Case Study: Dirichlet-Multinomial Bayesian Inference

This case study demonstrates Bayesian inference for categorical data using the Dirichlet-Multinomial conjugate family. We cover four practical scenarios: product preference analysis, survey response comparison, sequential learning, and prior comparison.

Overview

The Dirichlet-Multinomial conjugate family is fundamental for Bayesian inference on categorical data with k > 2 categories:

Prior: Dirichlet(α₁, ..., αₖ) distribution over probability simplex
Likelihood: Multinomial(θ₁, ..., θₖ) for categorical observations
Posterior: Dirichlet(α₁ + n₁, ..., αₖ + nₖ) with element-wise closed-form update

The probability simplex constraint: Σθᵢ = 1, where each θᵢ ∈ [0, 1] represents the probability of category i.

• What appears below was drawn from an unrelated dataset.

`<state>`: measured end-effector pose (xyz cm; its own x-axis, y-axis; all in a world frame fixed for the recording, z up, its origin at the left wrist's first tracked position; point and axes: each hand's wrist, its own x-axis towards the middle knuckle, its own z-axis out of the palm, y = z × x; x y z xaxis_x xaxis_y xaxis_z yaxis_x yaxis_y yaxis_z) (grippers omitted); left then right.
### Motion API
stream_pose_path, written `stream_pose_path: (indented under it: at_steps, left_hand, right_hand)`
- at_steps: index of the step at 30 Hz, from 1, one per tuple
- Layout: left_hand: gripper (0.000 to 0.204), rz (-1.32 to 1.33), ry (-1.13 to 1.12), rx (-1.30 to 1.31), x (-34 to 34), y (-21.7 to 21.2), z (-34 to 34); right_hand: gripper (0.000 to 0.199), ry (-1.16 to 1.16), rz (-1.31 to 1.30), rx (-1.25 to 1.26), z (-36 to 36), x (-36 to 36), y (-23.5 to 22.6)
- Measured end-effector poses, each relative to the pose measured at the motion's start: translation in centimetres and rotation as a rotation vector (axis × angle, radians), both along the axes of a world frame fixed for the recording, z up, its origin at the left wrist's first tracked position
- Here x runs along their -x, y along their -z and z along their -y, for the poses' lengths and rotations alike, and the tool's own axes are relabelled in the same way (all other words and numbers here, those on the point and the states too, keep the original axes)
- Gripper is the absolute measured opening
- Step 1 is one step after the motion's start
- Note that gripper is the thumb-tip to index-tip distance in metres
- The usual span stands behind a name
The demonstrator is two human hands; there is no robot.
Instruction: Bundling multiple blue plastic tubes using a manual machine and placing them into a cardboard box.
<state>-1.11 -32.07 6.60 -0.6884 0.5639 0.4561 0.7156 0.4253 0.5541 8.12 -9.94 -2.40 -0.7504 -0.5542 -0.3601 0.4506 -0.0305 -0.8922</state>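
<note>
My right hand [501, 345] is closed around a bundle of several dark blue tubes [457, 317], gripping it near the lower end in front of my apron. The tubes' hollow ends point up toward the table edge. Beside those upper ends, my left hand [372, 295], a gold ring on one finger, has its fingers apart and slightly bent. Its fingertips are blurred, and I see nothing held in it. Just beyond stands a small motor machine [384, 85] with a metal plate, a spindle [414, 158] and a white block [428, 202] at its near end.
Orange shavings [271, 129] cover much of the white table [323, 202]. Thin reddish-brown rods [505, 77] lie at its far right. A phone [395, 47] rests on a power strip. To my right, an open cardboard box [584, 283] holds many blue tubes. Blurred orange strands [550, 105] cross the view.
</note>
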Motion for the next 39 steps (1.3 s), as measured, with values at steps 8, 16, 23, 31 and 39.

This enables exact Bayesian inference for multinomial data without numerical integration.

Running the Example

cargo run --example dirichlet_multinomial_inference

Expected output: Four demonstrations showing prior specification, posterior updating, credible intervals per category, and sequential learning for categorical data.

Example 1: Customer Product Preference

Problem

You're conducting market research for smartphones. You survey 120 customers about their brand preference among 4 brands (A, B, C, D). Results: [35, 45, 25, 15].

What is each brand's market share, and which brand is the clear leader?

Solution

use aprender::bayesian::DirichletMultinomial;

// Start with uniform prior Dirichlet(1, 1, 1, 1)
// All brands equally likely: 25% each
let mut model = DirichletMultinomial::uniform(4);

// Update with survey responses
let brand_counts = vec![35, 45, 25, 15]; // [A, B, C, D]
model.update(&brand_counts);

// Posterior is Dirichlet(1+35, 1+45, 1+25, 1+15) = Dirichlet(36, 46, 26, 16)
let posterior_probs = model.posterior_mean();
// [0.290, 0.371, 0.210, 0.129] = [29.0%, 37.1%, 21.0%, 12.9%]

Posterior Statistics

use aprender::bayesian::DirichletMultinomial;

// Assume model is already updated with data
let mut model = DirichletMultinomial::uniform(4);
let brand_counts = vec![35, 45, 25, 15];
model.update(&brand_counts);

// Point estimates for each category
let means = model.posterior_mean();  // E[θ | D] = (α₁+n₁, ..., αₖ+nₖ) / Σ(αᵢ+nᵢ)
// [0.290, 0.371, 0.210, 0.129]

let modes = model.posterior_mode().unwrap();  // MAP estimates
// [(αᵢ+nᵢ - 1) / (Σαᵢ + Σnᵢ - k)] for all i
// [0.292, 0.375, 0.208, 0.125]

let variances = model.posterior_variance();  // Var[θᵢ | D] for each category
// Individual variances for each brand

// 95% credible intervals (one per category)
let intervals = model.credible_intervals(0.95).unwrap();
// Brand A: [21.1%, 37.0%]
// Brand B: [28.6%, 45.6%]
// Brand C: [13.8%, 28.1%]
// Brand D: [ 7.0%, 18.8%]

// Posterior predictive (next observation probabilities)
let predictive = model.posterior_predictive();  // Same as posterior_mean

Interpretation

Posterior means: Brand B leads with 37.1% market share, followed by A (29.0%), C (21.0%), and D (12.9%).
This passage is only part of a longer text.